Personal information
- Date of birth: 23 July 1979 (age 46)
- Place of birth: Mugnano di Napoli, Italy
- Height: 1.70 m (5 ft 7 in)
- Position: Forward

Youth career
- 1995–1996: Napoli

Senior career*
- Years: Team / Apps / (Gls)
- 1996–1999: Savoia / 34 / (2)
- 1999–2000: Giugliano / 29 / (5)
- 2000–2002: Taranto / 31 / (6)
- 2002–2005: Benevento / 87 / (27)
- 2005–2007: Frosinone / 54 / (12)
- 2006: → Pistoiese (loan) / 15 / (10)
- 2007–2011: Padova / 101 / (23)
- 2011–2013: Cittadella / 44 / (14)
- 2013–2014: Ischia / 14 / (1)
- 2014: Juve Stabia / 6 / (1)
- 2014–2015: Carrarese / 22 / (0)
- 2015: Chieti / 5 / (0)
- 2016: Frattese / 10 / (0)

Managerial career
- 2020–2021: Napoli (U17 assistant)

= Antonio Di Nardo (footballer, born 1979) =

Italian footballer (born 1979)

Antonio Di Nardo (born 23 July 1979) is an Italian former footballer who played as a forward.

== Club career ==
Di Nardo grew up in Naples and initially played for Napoli's youth side before beginning his professional career in Serie C1 with Savoia in 1996. He subsequently played for Giugliano, Taranto, Benevento and Pistoia in Serie C2 and Serie C1. In 2006, he obtained promotion to Serie B with Frosinoine.

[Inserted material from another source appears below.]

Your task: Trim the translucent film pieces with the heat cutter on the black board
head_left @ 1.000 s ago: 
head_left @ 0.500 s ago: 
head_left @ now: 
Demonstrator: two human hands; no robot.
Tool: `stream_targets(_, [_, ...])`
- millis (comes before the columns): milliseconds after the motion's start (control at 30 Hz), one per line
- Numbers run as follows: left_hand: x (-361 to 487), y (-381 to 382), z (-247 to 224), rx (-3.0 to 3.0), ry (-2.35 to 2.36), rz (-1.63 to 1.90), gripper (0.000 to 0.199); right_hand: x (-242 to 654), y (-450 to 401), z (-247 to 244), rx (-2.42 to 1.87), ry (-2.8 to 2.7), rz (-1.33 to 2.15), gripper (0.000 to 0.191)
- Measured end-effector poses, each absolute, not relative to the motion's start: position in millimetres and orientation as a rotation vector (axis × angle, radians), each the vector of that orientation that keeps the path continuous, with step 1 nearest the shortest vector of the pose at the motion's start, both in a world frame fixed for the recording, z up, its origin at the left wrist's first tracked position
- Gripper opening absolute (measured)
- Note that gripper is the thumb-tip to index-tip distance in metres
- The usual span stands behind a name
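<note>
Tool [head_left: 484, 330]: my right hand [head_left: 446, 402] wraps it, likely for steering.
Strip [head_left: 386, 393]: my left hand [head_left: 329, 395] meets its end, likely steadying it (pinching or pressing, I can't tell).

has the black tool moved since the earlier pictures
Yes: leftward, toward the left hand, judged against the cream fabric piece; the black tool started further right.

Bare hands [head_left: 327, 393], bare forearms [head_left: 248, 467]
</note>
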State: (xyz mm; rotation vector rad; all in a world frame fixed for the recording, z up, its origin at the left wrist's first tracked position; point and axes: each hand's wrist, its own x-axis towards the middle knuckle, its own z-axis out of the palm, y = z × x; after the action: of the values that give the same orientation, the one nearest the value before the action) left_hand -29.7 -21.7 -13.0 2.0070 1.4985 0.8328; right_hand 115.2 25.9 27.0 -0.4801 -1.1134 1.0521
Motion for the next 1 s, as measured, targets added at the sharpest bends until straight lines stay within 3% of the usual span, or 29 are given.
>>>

In 2007, he was signed by Padova, with whom he played in Serie C1 and later Serie B.

In 2011 Di Nardo was sold to fellow Serie B club Cittadella on a free transfer. In 2013, he was signed by Ischia. In January 2014, he moved to Juve Stabia.

On 24 September 2014 Di Nardo was signed by Carrarese as a free agent.